Please advise if this is expected behaviour
Upvotes: 5
Views: 4234
Reputation: 1068
As far as I can tell, the Scikit learn API does not currently support GPU. You need to use the learning API (e.g. xgboost.train(...)). This also requires you to first convert your data into xgboost DMatrix.
Example:
params = {"updater":"grow_gpu"}
train = xgboost.DMatrix(x_train, label=y_train)
clf = xgboost.train(params, train, num_boost_round=10)
UPDATE:
The Scikit Learn API now supports GPU via the **kwargs argument: http://xgboost.readthedocs.io/en/latest/python/python_api.html#id1
Upvotes: 5
Reputation: 418
I couldn't get this working from the pip installed XGBoost, but I pulled the most recent XGBoost from GitHub (git clone --recursive https://github.com/dmlc/xgboost
) and compiled it with the PLUGIN_UPDATER_GPU
flag which allowed me to use the GPU with the sklearn API. This required me to also change some NVCC flags to work on my GTX960 that was causing some build errors, then some runtime errors due to architecture mismatch. After it built, I installed with pip install -e python-package/
within the repo directory. To use the Scikit learn API (using either grow_gpu
or grow_hist_gpu
):
import xgboost as xgb
model = xgb.XGBClassifier(
max_depth=5,
objective='binary:logistic',
**{"updater": "grow_gpu"}
)
model.fit(train_x, train_y)
If anyone is interested in the process to fix the build with the GPU flag, here is the process that I went through on Ubuntu 14.04.
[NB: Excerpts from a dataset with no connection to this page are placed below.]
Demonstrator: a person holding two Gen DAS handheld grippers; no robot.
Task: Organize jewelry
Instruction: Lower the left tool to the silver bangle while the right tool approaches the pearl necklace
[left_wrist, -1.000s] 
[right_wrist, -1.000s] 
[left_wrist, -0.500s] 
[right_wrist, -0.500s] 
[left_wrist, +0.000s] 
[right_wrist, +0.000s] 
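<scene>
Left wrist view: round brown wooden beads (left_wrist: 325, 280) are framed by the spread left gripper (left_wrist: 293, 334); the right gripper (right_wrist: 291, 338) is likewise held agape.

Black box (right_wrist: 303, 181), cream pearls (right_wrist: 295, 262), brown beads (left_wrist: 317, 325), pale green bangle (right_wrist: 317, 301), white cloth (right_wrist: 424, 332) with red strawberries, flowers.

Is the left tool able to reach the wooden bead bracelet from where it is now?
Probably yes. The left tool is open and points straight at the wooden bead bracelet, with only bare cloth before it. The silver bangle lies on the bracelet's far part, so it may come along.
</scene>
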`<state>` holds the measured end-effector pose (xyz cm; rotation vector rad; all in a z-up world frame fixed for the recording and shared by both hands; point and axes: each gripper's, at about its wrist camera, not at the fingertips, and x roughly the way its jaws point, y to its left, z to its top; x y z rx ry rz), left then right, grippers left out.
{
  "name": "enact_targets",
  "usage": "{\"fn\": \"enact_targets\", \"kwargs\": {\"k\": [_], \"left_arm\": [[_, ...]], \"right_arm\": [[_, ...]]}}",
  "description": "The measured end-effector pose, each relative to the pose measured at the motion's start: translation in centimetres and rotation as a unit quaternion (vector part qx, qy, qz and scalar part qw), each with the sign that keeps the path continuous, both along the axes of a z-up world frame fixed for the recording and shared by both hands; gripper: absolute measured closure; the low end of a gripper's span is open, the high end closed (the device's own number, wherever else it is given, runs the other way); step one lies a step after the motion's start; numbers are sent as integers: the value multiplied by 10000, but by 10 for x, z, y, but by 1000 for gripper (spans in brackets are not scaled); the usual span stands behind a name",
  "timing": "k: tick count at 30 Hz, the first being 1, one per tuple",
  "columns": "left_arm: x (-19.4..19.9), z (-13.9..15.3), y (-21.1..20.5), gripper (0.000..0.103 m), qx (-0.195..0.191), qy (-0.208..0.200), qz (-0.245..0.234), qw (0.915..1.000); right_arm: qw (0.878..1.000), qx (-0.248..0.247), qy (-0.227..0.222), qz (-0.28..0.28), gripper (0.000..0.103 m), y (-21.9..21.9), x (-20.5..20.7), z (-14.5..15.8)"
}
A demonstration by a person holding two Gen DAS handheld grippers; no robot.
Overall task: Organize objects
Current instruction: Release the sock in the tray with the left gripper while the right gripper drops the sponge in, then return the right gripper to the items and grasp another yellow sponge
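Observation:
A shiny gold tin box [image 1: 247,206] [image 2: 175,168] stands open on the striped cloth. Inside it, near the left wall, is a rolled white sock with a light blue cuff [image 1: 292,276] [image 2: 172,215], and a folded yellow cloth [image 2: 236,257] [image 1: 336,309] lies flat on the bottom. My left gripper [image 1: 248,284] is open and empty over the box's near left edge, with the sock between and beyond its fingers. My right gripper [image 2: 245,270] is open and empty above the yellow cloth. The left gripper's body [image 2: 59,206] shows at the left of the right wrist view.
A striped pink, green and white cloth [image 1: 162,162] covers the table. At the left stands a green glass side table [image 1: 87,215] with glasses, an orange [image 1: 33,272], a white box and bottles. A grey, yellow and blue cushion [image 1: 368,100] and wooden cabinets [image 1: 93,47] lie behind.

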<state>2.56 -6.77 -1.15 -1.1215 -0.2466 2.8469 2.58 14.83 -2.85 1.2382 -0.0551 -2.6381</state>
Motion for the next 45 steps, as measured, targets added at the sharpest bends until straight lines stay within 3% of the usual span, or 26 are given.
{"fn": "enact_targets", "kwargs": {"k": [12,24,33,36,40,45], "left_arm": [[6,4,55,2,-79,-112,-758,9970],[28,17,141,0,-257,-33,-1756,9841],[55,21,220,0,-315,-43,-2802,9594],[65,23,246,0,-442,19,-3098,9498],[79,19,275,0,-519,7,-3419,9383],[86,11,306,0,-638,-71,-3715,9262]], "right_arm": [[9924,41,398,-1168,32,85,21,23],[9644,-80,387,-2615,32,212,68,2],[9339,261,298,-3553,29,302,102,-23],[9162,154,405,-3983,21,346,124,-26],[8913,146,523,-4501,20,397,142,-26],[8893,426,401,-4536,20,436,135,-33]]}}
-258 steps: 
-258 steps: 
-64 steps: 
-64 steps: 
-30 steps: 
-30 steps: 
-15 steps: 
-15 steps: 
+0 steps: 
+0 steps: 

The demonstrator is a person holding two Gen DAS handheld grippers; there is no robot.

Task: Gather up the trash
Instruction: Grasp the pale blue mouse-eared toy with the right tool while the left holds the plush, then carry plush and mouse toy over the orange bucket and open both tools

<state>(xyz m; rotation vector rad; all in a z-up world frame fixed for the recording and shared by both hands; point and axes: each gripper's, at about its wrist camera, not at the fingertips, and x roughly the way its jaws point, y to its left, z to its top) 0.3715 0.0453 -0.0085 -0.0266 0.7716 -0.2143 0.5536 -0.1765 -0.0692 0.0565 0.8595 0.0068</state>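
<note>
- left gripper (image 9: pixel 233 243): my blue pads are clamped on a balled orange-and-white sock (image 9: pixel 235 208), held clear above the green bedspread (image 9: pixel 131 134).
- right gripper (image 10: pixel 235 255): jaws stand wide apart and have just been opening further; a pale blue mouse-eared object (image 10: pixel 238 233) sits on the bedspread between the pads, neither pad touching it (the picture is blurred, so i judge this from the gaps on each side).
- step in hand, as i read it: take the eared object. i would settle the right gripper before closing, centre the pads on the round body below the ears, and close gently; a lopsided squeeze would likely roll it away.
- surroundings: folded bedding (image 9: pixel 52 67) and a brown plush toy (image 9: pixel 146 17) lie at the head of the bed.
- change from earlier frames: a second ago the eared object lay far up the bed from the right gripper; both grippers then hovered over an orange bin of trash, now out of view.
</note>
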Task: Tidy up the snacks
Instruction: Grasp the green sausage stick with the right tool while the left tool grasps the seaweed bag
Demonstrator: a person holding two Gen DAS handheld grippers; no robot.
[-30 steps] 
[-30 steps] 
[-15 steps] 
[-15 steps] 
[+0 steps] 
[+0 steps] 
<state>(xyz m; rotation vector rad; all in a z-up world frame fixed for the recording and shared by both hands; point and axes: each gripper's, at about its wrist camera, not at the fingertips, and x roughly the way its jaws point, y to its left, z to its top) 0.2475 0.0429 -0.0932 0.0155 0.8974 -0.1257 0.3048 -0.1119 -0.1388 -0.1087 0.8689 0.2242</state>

i) git clone git clone --recursive https://github.com/dmlc/xgboost
ii) cd insto xgboost and make -j4
to create multi-threaded, if no GPU is desired
iii) to make GPU, edit make/config.mk to use PLUGIN_UPDATER_GPU
iv) Edit the makefile Makefile, on the NVCC section to use the flag --gpu-architecture=sm_xx
for GPU version (5.2 for GTX 960) on line 101
#CODE = $(foreach ver,$(COMPUTE),-gencode arch=compute_$(ver),code=sm_$(ver)) TO
CODE = --gpu-architecture=sm_52
v) Run the ./build.sh
, it should say completed in multi-threaded mode or the NVCC build probably failed (or another error, look above for the error)
vi) In the virtualenv (if desired) in the same directory run pip install -e python-package/
These are some things that caused some nvcc errors for me:
i) Installing/updating the Cuda Toolkit by downloading the cuda toolkit .deb
from Nvidia (version 8.0 worked for me, and is required in some cases?).
ii) Install/update cuda
sudo apt-get update
sudo apt-get install cuda
iii) Add nvcc
to your path. Mine was in /usr/local/cuda/bin/
iv) A restart may be required if running nvidia-smi
does not work due to some of the cuda/driver/toolkit updates.